Infrastructure Security Architect

Overview
We are BUILDING HEALTH SAVINGS. Come be part of remarkable.

How you can make a difference

We are looking for a passionate, collaborative and driven Security Architect to join our team. You will be responsible for partnering with technology teams at HealthEquity responsible for operations, development and technology acquisition and deployments, to jointly build, maintain, and operate the risk-based processes, standards, baselines, and guidelines necessary to implement cloud architecture, and secure infrastructure. You will be included in internal project teams to review, approve, and improve upon software architectures and technology implementation plans, and create roadmaps and project plans to address risk in the environment. You will work with a team of security architects and engineers, who are responsible for reviewing and enhancing existing company application products, services, and infrastructure, by providing solutions and support to enhance identity and access controls, identify design opportunities and implementation practices that could lead to security incidents, and ensure security flaws are addressed. You will partner with the business to understand project plans, deliverables, timeframes, and skills required to meet their needs.

What you’ll be doing

• Provide strategic technical security leadership, champion architecture practices, and provide guidance to management on the design and planning of IT systems.
• Be responsible for the definition and maintenance of security reference architectures that provide roadmaps and design guidance for key security domains such as application, infrastructure, datacenter, cloud platforms and products, IAM integration, data privacy and enabling services.
• Architect and design information security solutions to protect company assets; address regulatory requirements and align to the NIST security frameworks.
• Architect and design API Security, Container and Cloud Security.
• Serve as an information security advisor to key technology and business stakeholders, establishing trust relationships through active engagement and collaboration.
• Ensure solutions align with enterprise security standards, policies, and procedures.
• Identify business requirements that affect the enterprise security architecture and provide solutions that integrate into the overall architectural vision and strategy.
• Development of security requirements and use cases, conduct security design, compliance and risk assessments, review and document information security policies and procedures, and evaluate security vendors, services and technologies.
• Partner with technology and security leads to understand environments and identify strategic plans and solutions that deliver the highest levels of security. Develop and deliver on security programs and processes that span the company.
• Provide guidance and expertise in the development of security standards, architectural governance, design patterns, and security best practices that align with HealthEquity’s policies.
• Continue to formally document HealthEquity security layered model and build out current and future state security models.

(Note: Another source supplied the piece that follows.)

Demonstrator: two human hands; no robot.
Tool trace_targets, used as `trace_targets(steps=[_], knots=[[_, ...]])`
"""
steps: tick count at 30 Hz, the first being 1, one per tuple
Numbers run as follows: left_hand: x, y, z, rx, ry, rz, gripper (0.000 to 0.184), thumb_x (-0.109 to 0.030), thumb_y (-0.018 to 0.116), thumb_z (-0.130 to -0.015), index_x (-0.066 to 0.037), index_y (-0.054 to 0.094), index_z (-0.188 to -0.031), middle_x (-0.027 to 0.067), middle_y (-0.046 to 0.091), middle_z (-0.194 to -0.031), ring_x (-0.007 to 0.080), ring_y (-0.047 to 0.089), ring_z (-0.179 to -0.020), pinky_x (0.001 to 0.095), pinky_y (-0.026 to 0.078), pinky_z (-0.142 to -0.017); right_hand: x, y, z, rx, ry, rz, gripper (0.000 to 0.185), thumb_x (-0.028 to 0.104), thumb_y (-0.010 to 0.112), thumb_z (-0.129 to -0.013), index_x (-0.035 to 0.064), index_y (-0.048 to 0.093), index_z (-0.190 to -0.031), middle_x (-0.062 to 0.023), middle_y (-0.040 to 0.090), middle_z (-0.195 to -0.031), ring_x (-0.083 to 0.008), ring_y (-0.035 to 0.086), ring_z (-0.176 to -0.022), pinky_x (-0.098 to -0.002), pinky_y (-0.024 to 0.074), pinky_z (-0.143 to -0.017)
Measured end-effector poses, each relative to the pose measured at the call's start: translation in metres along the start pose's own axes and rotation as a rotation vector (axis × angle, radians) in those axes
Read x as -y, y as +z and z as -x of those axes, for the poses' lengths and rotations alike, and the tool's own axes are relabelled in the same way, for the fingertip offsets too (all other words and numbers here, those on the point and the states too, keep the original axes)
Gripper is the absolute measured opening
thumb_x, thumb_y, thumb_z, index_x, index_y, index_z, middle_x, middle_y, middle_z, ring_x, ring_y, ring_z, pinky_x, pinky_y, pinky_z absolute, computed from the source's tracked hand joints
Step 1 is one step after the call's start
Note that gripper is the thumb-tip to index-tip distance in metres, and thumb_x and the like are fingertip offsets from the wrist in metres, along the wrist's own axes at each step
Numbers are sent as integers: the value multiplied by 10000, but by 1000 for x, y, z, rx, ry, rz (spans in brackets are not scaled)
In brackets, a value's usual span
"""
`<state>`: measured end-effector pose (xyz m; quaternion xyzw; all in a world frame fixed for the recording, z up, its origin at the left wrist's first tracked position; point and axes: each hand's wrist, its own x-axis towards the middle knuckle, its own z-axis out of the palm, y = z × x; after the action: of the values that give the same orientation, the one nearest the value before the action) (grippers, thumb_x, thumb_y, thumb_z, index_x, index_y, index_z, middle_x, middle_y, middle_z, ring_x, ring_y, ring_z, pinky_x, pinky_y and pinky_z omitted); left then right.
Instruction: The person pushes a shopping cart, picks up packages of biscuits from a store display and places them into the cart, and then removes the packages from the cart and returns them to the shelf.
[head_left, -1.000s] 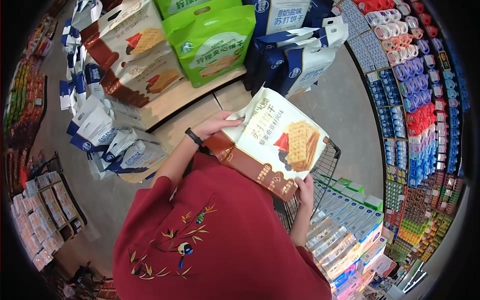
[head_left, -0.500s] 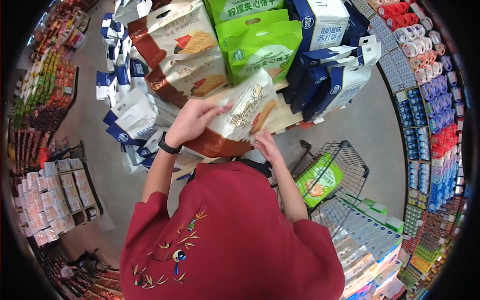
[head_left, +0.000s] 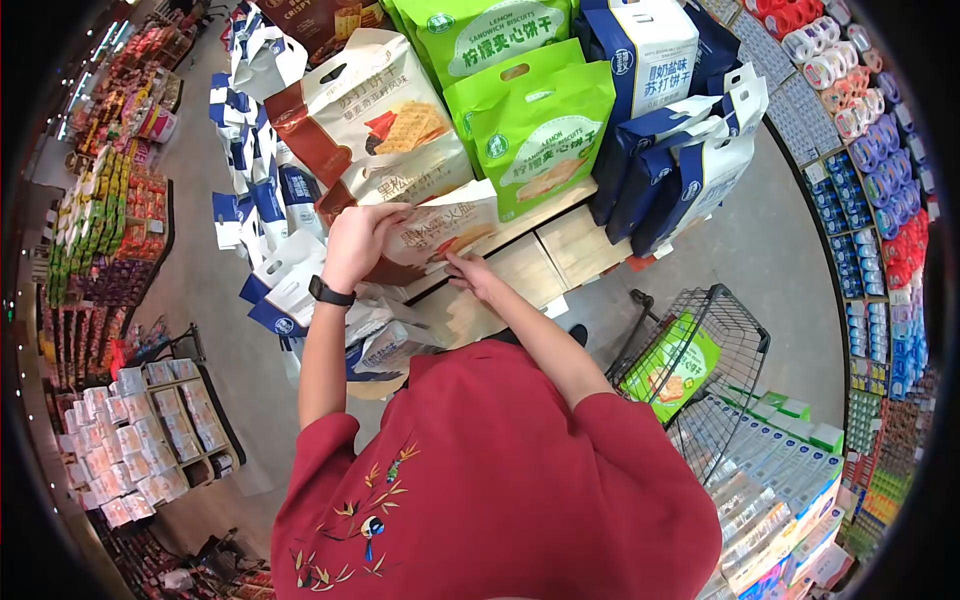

What you will need to be successful

• 10+ years in technical security with 5+ year specifically on architecture
• Demonstrated experience in developing and refining security programs and governance in a multi-platform environment
• Organizational/Program Management Skills
• Experience calculating and assessing risk based on threats, vulnerabilities, and mitigating factors
• Knowledge of best practices and methods of IT security strategy, enterprise architecture and security architecture
• Strong time management skills with the ability to manage multiple projects and deliverables
• Understanding of embedding security into business solution design.
• Ability to identify threats, vulnerabilities and consequences and design appropriate responses.
• Understanding of cybersecurity architectures and tools and financial and healthcare regulatory guidance and industry best practices.
• Experience defining security design patterns that map to regulatory guidance, security standards and policies for cyber compliant solutions as well as validation of existing security controls.
• Working knowledge of NIST frameworks, processes and associated standards and policies.
• Exceptional communication and collaboration skills.
• Superior written, presentation, and verbal communication skills, ability to describe complex problems simply.

Why work for HealthEquity

HealthEquity has a vision to save healthcare. We are passionate about providing a solution that allows American families to build health savings for life. Through our innovative technology and superior service delivery, our members gain valuable insights to better save and spend their healthcare dollars.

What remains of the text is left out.